Председатель же в самом деле подвозил Ивана с базара (еще одной его особенностью было то, что он прямо млел перед начальством), но он так надоел с этим рассказом, так живописал, как председатель остановил машину, открыл дверку, позвал его, как они ехали и как по дороге решили все важнейшие вопросы колхоза и важнейшие мировые проблемы заодно, что его уже чуть не палками гнали с этим рассказом, а потом кто-то шутя сказал, что скорее всего и это вранье, не подвозил, мол, его никто. Шутку подхватили, Иван же всерьез обиделся за такую вопиющую несправедливость и молчал, дулся уже дня два. Расскажи теперь самую сущую правду — и то не поверят.
Хотя правде верили, верили, например, когда он рассказывал про «убийцев», верили и часто слушали, потому что знали, это в самом деле была правда.
ПРО УБИЙЦЕВ
«Они ему были племянники, но не родные. А жили у него годов с тринадцати, работали на него, он корч[7] староватый был, работали все, что по хозяйству надо. С работы этой ничего не имели, жили у него, но такие были злобные, такие, один за одного что хочешь могли сделать, — он их и сам побаивался. Да они уже и тогда связались с такими людьми, часто дома не ночевали.

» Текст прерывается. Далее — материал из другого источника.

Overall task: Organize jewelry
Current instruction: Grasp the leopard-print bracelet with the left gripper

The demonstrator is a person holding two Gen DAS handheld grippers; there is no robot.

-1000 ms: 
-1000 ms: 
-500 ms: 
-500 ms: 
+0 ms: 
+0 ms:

А старшего его убило, и среднего убило в ту войну, что до немцев, а Владик, ему годов шестнадцать было, сидел в тюрьме. И никто не знал, что он жив. И вот он отсидел, отпустили, вышел, — а куда пойти, где жить, ни одной знакомой души, а тогда это была другая страна и граница, и все. Вот она его и приютила — ей тоже годиков семнадцать было, молодше его немножко, совсем еще девочка, маленькая такая, ни батьки, ни матки, тихенькая, худенькая, совсем одна, а дочка у нее уже была.
Ну он пожил у нее год, собрались — и через границу, домой. И ее с собой взял. Батька рад был, а на нее смотрел косо, но сначала ничего. Хозяйство большое, работы много, одних коров шесть, тогда коров для навоза держали. Земли по-теперешнему десять гектаров, да болота, сена пять. Так тогда жили.
А они — когда Владик вернулся с ней — уже все время не жили, а так, заходили, и не на хутор, а на пасеку, старый им там клал сала, хлеба.
Работы по хозяйству много, и она работящая была, тихая, слова не скажет, вроде как батрачка какая, — но Владик сильно к ней, к ней… вот и все. И старому взбрело в голову, что вот эта батрачка хозяйкой будет, все ей достанется, и так взбрело, места себе не находил. Сначала сказал Владику: «Давай выгоним ее, женишься, а у нее здесь никого нет, и не знает ее никто». А Владик — нет. А старый свое, тогда Владик сказал: «Выгонишь ее — и я уйду с ней».